● **EXERCISE PROMPT**: Reprint the lines below as they are, minus the pictures.

Data entries:
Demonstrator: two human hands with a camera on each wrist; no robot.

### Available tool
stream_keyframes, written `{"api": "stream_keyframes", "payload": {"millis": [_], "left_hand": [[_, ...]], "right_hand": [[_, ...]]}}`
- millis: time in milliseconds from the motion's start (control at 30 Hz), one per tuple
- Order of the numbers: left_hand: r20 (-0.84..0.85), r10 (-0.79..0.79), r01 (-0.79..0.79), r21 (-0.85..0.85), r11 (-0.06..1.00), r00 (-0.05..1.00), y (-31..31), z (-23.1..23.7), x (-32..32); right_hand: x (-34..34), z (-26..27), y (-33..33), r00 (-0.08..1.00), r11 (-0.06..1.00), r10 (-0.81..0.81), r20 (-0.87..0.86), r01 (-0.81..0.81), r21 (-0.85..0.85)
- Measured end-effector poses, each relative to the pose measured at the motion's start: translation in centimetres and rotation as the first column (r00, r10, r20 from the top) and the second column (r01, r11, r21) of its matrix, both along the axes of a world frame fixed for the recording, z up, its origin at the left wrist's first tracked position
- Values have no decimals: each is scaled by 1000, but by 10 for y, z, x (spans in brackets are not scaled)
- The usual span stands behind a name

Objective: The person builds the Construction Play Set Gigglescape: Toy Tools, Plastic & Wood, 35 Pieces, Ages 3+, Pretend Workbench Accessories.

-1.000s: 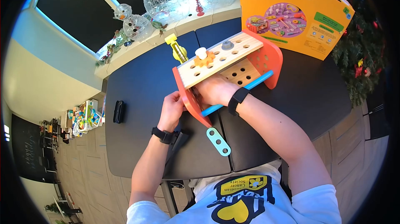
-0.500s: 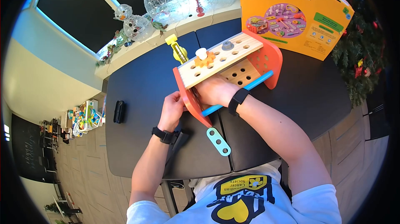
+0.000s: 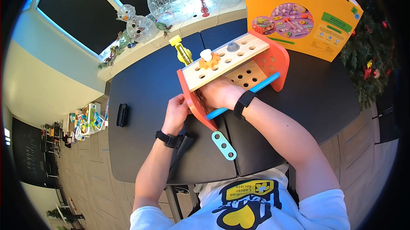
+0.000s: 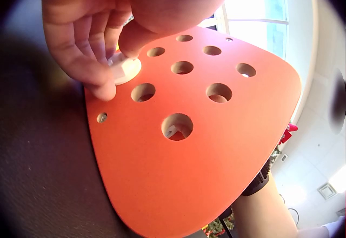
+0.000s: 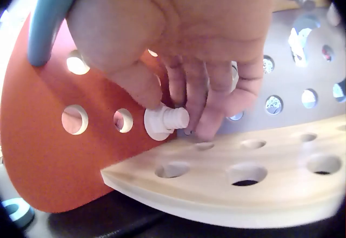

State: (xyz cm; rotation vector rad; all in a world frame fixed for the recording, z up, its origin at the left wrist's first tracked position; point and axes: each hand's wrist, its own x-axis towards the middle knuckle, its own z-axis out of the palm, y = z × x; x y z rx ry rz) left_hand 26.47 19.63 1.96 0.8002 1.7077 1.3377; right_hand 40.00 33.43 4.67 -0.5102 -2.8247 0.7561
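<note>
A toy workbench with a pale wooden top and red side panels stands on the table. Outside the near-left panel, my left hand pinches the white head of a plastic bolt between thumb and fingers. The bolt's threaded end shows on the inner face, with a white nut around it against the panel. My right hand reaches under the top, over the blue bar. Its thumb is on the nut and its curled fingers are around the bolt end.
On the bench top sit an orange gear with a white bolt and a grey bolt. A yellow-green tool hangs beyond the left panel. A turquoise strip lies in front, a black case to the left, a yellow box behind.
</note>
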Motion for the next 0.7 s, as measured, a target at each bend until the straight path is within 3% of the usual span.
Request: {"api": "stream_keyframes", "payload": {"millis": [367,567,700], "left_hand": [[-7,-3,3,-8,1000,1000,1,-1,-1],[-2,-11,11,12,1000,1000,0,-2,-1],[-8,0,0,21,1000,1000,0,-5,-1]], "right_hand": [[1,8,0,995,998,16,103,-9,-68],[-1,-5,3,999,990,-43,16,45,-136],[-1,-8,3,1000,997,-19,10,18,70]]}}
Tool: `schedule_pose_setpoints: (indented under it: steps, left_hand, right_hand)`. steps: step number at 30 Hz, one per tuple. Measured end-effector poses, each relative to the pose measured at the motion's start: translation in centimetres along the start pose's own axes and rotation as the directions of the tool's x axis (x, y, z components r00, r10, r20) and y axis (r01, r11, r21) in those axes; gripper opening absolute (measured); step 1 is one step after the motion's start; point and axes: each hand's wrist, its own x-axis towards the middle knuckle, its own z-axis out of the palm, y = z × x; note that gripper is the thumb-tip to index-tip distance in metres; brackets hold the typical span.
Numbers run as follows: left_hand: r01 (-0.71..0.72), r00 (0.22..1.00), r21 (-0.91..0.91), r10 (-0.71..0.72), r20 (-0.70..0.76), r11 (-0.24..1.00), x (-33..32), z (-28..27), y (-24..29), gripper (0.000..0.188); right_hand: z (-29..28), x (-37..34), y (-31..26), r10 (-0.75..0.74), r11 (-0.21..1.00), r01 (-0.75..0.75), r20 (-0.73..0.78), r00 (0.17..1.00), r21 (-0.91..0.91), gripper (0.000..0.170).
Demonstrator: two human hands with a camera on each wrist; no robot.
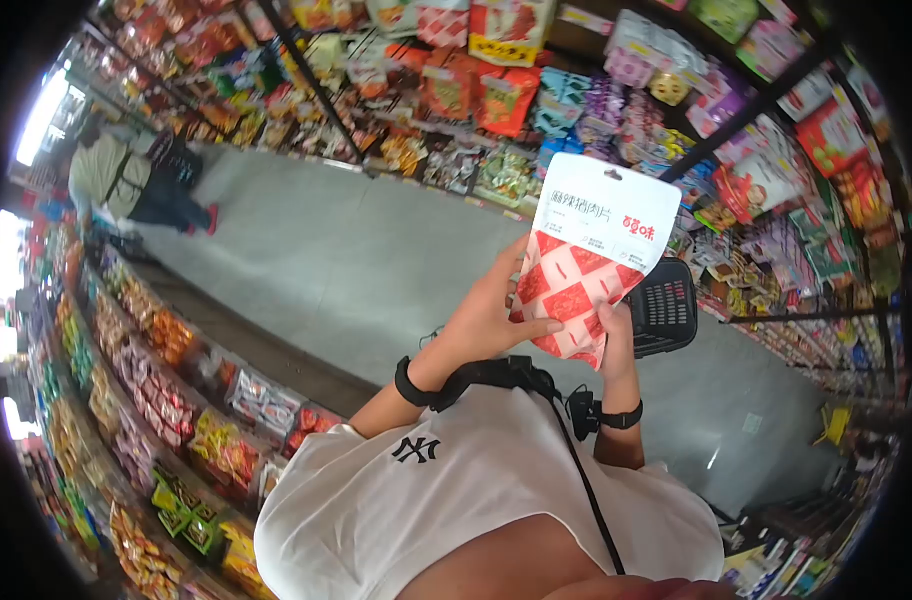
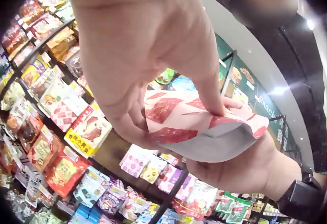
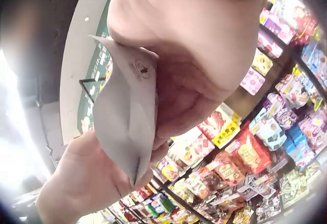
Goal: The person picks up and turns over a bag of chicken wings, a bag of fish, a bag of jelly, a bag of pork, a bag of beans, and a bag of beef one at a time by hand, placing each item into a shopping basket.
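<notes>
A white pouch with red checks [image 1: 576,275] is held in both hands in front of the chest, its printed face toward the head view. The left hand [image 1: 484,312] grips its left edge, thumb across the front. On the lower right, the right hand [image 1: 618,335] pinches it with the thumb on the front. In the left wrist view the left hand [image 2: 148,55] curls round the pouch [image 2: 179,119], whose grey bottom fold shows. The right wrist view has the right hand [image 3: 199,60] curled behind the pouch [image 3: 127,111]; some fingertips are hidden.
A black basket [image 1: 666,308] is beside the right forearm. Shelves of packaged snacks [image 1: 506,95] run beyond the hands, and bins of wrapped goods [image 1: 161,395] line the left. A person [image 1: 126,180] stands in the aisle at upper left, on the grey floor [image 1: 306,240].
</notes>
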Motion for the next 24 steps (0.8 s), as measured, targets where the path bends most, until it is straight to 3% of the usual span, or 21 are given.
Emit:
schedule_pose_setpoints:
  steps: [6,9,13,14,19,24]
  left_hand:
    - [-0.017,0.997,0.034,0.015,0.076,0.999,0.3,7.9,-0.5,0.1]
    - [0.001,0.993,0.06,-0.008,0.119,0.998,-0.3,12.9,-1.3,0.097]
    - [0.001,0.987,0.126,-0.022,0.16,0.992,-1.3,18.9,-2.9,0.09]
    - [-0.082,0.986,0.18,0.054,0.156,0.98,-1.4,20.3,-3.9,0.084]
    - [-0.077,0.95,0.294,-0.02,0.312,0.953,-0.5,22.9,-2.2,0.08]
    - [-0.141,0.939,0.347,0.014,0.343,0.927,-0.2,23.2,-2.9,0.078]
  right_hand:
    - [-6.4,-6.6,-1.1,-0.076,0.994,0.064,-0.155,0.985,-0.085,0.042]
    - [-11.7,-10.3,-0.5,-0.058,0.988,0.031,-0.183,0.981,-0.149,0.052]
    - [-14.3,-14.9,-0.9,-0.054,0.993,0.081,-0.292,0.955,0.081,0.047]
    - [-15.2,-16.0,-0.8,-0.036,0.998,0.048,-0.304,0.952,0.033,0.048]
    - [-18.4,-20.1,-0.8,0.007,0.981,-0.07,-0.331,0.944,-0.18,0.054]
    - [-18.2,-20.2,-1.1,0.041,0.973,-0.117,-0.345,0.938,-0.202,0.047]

● **TASK RESPONSE**:
Demonstrator: two human hands with a camera on each wrist; no robot.

### Available tool
stream_keyframes, written `{"api": "stream_keyframes", "payload": {"millis": [_], "left_hand": [[_, ...]], "right_hand": [[_, ...]]}}`
- millis: time in milliseconds from the motion's start (control at 30 Hz), one per tuple
- Order of the numbers: left_hand: r20 (-0.84..0.85), r10 (-0.79..0.79), r01 (-0.79..0.79), r21 (-0.85..0.85), r11 (-0.06..1.00), r00 (-0.05..1.00), y (-31..31), z (-23.1..23.7), x (-32..32); right_hand: x (-34..34), z (-26..27), y (-33..33), r00 (-0.08..1.00), r11 (-0.06..1.00), r10 (-0.81..0.81), r20 (-0.87..0.86), r01 (-0.81..0.81), r21 (-0.85..0.85)
- Measured end-effector poses, each relative to the pose measured at the motion's start: translation in centimetres and rotation as the first column (r00, r10, r20 from the top) and the second column (r01, r11, r21) of its matrix, both along the axes of a world frame fixed for the recording, z up, its origin at the left wrist's first tracked position
- Values have no decimals: each is scaled by 1000, but by 10 for y, z, x (spans in brackets are not scaled)
- The usual span stands behind a name

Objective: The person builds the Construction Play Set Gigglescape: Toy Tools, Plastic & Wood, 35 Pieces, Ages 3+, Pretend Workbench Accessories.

-1.000s: 
-0.500s: 
+0.000s: 
+0.000s: 
+0.000s: 

State: (xyz cm; rotation vector rad; all in a world frame fixed for the recording, z up, its origin at the left wrist's first tracked position; point and axes: each hand's wrist, its own x-axis towards the middle knuckle, its own z-axis out of the palm, y = z × x; x y z rx ry rz) left_hand 26.47 19.63 1.96 0.8002 1.7077 1.3377; right_hand 40.00 33.43 4.67 -0.5102 -2.8247 0.7561
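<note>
A toy workbench with a pale wooden top and red side panels stands on the table. Outside the near-left panel, my left hand pinches the white head of a plastic bolt between thumb and fingers. The bolt's threaded end shows on the inner face, with a white nut around it against the panel. My right hand reaches under the top, over the blue bar. Its thumb is on the nut and its curled fingers are around the bolt end.
On the bench top sit an orange gear with a white bolt and a grey bolt. A yellow-green tool hangs beyond the left panel. A turquoise strip lies in front, a black case to the left, a yellow box behind.
</note>
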Motion for the next 0.7 s, as measured, a target at each bend until the straight path is within 3% of the usual span.
Request: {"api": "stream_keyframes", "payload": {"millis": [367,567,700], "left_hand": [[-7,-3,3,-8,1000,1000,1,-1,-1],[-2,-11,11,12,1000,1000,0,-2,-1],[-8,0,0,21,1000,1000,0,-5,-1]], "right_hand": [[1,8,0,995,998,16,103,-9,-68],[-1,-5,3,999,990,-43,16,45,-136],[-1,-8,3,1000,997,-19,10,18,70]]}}
Tool: `schedule_pose_setpoints: (indented under it: steps, left_hand, right_hand)`. steps: step number at 30 Hz, one per tuple. Measured end-effector poses, each relative to the pose measured at the motion's start: translation in centimetres along the start pose's own axes and rotation as the directions of the tool's x axis (x, y, z components r00, r10, r20) and y axis (r01, r11, r21) in those axes; gripper opening absolute (measured); step 1 is one step after the motion's start; point and axes: each hand's wrist, its own x-axis towards the middle knuckle, its own z-axis out of the palm, y = z × x; note that gripper is the thumb-tip to index-tip distance in metres; brackets hold the typical span.
Numbers run as follows: left_hand: r01 (-0.71..0.72), r00 (0.22..1.00), r21 (-0.91..0.91), r10 (-0.71..0.72), r20 (-0.70..0.76), r11 (-0.24..1.00), x (-33..32), z (-28..27), y (-24..29), gripper (0.000..0.188); right_hand: z (-29..28), x (-37..34), y (-31..26), r10 (-0.75..0.74), r11 (-0.21..1.00), r01 (-0.75..0.75), r20 (-0.73..0.78), r00 (0.17..1.00), r21 (-0.91..0.91), gripper (0.000..0.170).
Demonstrator: two human hands with a camera on each wrist; no robot.
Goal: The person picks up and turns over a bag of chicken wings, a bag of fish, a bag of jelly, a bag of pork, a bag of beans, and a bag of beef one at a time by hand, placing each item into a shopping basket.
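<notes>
A white pouch with red checks [image 1: 576,275] is held in both hands in front of the chest, its printed face toward the head view. The left hand [image 1: 484,312] grips its left edge, thumb across the front. On the lower right, the right hand [image 1: 618,335] pinches it with the thumb on the front. In the left wrist view the left hand [image 2: 148,55] curls round the pouch [image 2: 179,119], whose grey bottom fold shows. The right wrist view has the right hand [image 3: 199,60] curled behind the pouch [image 3: 127,111]; some fingertips are hidden.
A black basket [image 1: 666,308] is beside the right forearm. Shelves of packaged snacks [image 1: 506,95] run beyond the hands, and bins of wrapped goods [image 1: 161,395] line the left. A person [image 1: 126,180] stands in the aisle at upper left, on the grey floor [image 1: 306,240].
</notes>
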Motion for the next 24 steps (0.8 s), as measured, targets where the path bends most, until it is straight to 3% of the usual span, or 21 are given.
Emit:
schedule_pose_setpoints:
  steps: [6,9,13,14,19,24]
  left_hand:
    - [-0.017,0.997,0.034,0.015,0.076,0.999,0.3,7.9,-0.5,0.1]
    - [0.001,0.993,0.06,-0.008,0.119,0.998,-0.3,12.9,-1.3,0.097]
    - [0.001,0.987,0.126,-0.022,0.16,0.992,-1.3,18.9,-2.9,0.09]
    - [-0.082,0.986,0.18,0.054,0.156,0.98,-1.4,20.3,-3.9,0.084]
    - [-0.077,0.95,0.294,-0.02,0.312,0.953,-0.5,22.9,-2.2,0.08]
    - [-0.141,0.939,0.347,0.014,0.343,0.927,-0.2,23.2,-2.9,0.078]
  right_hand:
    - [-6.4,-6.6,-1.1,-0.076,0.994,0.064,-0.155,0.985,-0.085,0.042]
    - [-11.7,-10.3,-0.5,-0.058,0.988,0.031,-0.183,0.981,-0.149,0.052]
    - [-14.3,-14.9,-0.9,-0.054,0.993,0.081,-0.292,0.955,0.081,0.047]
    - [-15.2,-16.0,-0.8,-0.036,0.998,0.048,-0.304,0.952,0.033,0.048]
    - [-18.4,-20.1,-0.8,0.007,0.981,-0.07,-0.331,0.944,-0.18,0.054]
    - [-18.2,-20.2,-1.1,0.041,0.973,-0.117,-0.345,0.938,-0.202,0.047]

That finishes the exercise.